Bringing the ‘Beast’ to life will be student Matt Kereliuk with ‘Belle’ staffed by Liz Bloomfield. Cecily Wilson will play Mrs. Potts, Austin Robinson the role of Cogsworth and Nick Clarke as Lumiere.

Bloomfield says DHS music teacher Ryan Graham has become actively involved in providing vocal instruction.

“It’s really paying off,” said Bloomfield. “It’s exciting to see them learning and taking leadership themselves. In here I’m working with them on the dramatic elements of it and putting the musical numbers together with the storyline, with him (Graham) focusing on the music like that — you can see the kids’ growth.”
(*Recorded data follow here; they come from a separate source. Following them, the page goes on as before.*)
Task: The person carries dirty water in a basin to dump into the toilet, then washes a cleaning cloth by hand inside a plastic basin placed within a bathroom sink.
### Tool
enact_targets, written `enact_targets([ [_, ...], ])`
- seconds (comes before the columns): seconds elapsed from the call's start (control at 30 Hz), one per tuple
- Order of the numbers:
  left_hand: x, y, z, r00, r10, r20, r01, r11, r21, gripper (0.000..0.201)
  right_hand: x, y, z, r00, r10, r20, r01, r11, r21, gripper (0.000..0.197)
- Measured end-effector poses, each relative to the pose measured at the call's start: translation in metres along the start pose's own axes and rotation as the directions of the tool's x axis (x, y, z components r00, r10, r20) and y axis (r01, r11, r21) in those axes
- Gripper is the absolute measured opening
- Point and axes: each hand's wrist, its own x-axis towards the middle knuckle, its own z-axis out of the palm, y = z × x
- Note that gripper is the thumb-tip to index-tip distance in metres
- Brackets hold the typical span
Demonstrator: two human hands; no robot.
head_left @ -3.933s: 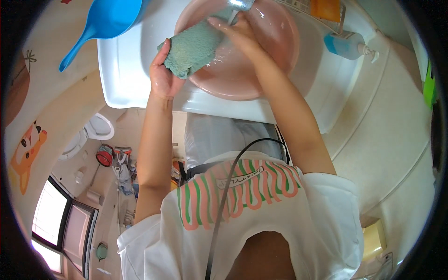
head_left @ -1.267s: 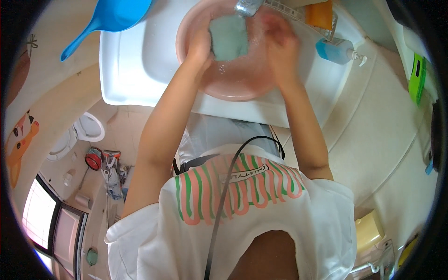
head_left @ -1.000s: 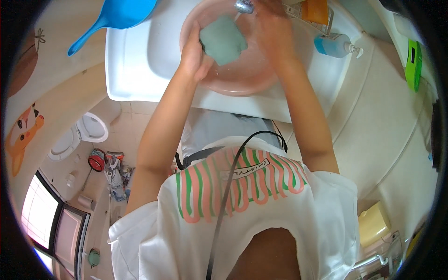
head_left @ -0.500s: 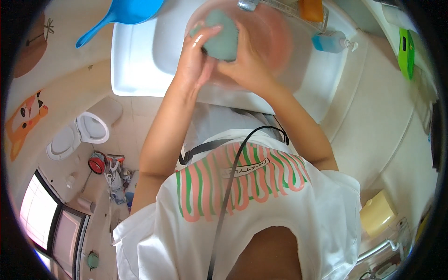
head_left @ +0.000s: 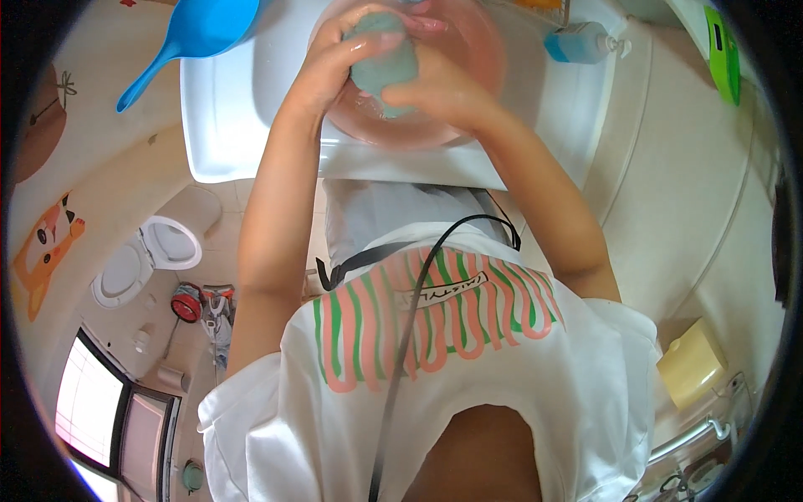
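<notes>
Nearest: white shirt [head_left: 276, 418] with pink and green wavy stripes, black cable [head_left: 403, 351] running down over it. Both bare forearms reach up and away from it.

Left hand [head_left: 322, 69]: grip narrow, holding the green cloth [head_left: 386, 71], thumb laid across it. Right hand [head_left: 447, 88]: grip also on the cloth, from its right side, thumb low against it. Cloth is bunched between the two hands, over the left part of the pink basin [head_left: 393, 135]. Some fingertips at the far side look wet; cannot tell how all the fingers sit, partly hidden by the cloth.

Basin sits in the white sink [head_left: 222, 125], near its front edge. Blue scoop [head_left: 209, 29] at the sink's upper left, handle pointing down-left past the rim. Pump bottle [head_left: 577, 43] with blue liquid lies on its side at the right, well apart from the hands. Bright green object [head_left: 722, 57] farther right, kind unclear.

Farther, lower left: toilet [head_left: 171, 241] with lid up, red round item [head_left: 186, 303] near it, then dark-framed window [head_left: 90, 402].
</notes>
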Motion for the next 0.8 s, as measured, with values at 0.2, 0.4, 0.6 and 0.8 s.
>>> enact_targets([
  [0.2, 0.019, -0.004, -0.003, 0.972, 0.226, -0.065, -0.213, 0.962, 0.169, 0.016, 0.007, -0.003, -0.001, 0.996, -0.046, -0.074, 0.049, 0.998, 0.037, 0.064],
  [0.4, 0.023, 0.011, 0.014, 0.98, 0.091, -0.176, -0.108, 0.99, -0.086, 0.022, 0.016, 0.008, -0.006, 1.0, 0.019, -0.021, -0.017, 0.996, 0.089, 0.052],
  [0.6, 0.02, 0.004, 0.007, 0.957, 0.025, -0.288, -0.03, 0.999, -0.012, 0.039, 0.012, -0.02, -0.002, 0.967, 0.234, -0.098, -0.245, 0.962, -0.122, 0.041],
  [0.8, 0.027, 0.003, 0.017, 0.944, -0.024, -0.329, -0.005, 0.996, -0.086, 0.025, 0.014, 0.017, 0.012, 0.97, -0.045, -0.239, 0.009, 0.989, -0.15, 0.033],
])
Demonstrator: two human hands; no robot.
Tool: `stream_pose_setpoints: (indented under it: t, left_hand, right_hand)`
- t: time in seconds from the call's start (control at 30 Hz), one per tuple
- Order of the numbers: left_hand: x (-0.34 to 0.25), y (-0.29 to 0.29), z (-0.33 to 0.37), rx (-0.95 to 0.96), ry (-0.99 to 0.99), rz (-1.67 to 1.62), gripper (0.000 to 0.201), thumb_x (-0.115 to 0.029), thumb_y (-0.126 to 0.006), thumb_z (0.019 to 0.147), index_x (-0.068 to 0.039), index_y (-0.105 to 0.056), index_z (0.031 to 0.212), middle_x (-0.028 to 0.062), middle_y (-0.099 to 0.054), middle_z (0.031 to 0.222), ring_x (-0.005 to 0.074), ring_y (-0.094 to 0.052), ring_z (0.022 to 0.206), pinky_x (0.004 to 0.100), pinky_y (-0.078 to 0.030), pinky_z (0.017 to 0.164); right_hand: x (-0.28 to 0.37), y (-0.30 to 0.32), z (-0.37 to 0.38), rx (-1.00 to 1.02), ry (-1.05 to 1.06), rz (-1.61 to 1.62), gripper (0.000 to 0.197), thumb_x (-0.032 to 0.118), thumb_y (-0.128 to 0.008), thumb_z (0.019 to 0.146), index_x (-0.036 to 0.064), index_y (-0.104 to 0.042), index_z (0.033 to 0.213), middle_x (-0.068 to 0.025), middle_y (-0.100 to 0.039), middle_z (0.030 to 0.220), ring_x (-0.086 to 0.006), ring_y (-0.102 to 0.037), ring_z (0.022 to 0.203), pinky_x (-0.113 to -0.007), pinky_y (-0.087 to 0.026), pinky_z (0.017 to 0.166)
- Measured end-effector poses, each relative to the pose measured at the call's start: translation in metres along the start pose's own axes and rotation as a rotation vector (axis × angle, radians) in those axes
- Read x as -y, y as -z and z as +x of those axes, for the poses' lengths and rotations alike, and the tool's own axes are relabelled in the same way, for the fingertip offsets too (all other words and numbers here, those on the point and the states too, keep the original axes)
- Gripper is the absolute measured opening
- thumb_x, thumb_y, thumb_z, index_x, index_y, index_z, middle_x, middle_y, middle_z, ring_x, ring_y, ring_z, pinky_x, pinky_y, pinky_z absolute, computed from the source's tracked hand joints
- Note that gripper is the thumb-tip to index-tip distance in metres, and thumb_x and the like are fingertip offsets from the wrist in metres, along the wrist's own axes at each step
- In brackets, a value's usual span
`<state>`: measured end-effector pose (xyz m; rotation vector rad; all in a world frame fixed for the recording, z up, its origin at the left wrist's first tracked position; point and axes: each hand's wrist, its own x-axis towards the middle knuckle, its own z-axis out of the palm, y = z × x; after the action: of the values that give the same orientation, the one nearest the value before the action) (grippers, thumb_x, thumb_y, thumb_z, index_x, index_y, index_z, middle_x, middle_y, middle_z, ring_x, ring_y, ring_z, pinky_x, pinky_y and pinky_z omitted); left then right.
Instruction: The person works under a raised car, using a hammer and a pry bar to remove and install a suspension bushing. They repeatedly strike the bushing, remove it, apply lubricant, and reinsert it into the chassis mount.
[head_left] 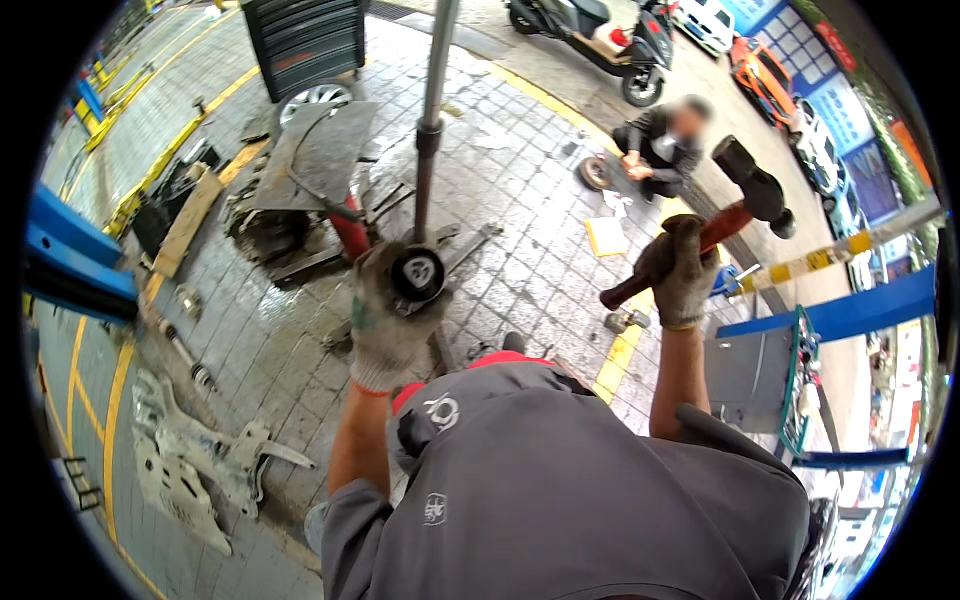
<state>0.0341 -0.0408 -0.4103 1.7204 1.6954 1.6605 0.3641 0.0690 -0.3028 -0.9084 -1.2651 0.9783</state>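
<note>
My right hand (683,272), in a dirty work glove, is raised and closed round the red handle of a hammer (728,222). The dark hammer head points up and away to the right. My left hand (385,320), in a grey knit glove, is closed on a round metal part (418,274) with a black rim and a bright lobed centre; it looks like a drive-shaft joint. Just behind that part a tall metal pole (430,140) rises; whether the two are joined cannot be told. The hammer is well apart from the round part.
Beyond my left hand stands a worn work stand with a metal plate (318,155). A drive shaft (182,352) and a subframe (200,445) lie at left. A person (662,150) crouches ahead. Blue lift arms (830,312) reach in from both sides. A black tool cabinet (308,45) stands behind.
</note>
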Motion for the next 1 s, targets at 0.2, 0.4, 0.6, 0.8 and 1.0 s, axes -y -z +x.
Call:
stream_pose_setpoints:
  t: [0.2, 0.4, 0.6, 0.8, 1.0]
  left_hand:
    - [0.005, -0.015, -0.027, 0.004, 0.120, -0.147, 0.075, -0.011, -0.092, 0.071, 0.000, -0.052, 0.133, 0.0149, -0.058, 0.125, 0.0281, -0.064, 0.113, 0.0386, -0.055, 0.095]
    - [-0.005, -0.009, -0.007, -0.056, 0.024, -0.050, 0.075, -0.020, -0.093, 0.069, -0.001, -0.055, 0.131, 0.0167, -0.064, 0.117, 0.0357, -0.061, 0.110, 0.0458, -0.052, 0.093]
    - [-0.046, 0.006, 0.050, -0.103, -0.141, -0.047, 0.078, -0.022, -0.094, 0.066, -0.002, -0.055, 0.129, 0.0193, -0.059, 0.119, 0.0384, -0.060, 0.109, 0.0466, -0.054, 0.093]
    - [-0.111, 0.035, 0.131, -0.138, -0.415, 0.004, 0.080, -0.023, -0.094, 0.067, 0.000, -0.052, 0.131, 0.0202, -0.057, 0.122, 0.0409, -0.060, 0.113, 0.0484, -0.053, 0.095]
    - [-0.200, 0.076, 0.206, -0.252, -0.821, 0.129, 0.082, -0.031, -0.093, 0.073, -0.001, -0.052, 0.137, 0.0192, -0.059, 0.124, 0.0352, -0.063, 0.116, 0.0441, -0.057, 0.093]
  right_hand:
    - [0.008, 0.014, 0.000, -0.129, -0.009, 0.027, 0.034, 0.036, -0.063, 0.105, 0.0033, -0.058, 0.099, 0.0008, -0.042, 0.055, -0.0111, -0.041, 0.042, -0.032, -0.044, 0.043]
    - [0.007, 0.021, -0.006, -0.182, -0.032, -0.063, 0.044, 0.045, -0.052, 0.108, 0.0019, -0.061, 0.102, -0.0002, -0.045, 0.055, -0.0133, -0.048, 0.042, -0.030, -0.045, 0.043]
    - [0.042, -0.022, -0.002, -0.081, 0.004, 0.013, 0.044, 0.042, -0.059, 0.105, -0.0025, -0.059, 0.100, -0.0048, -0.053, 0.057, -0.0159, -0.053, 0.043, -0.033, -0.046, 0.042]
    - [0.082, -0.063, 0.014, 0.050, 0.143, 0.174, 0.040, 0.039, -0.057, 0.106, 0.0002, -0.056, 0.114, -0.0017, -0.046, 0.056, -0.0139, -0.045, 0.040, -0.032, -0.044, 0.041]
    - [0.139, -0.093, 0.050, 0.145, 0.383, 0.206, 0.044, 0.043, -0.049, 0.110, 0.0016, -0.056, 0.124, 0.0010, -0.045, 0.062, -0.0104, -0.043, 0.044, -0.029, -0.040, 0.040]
Also, for the first time since the production of Fiddler on The Roof, the DHS arts students have joined the effort to paint a 30-foot mural on the back wall of the stage depicting the castle in which the play takes place as well as a painted stained glass window — an important set piece for the play.

“It’s exciting that the senior arts students are involved in that and they seem pretty proud of their work too,” she said.

With many roles to fill, Bloomfield says the production is even drawing two Grade 5 and two Grade 6 students from Open Roads School —opting for younger students as the Grade 7/8 drama students were too deeply involved in their own recent production of Wizard of Oz.

“These four energetic Open Roads students make a nice addition,” said Bloomfield. “It will be nice for when they come up into the high school in a few years — they’ll have some expertise.”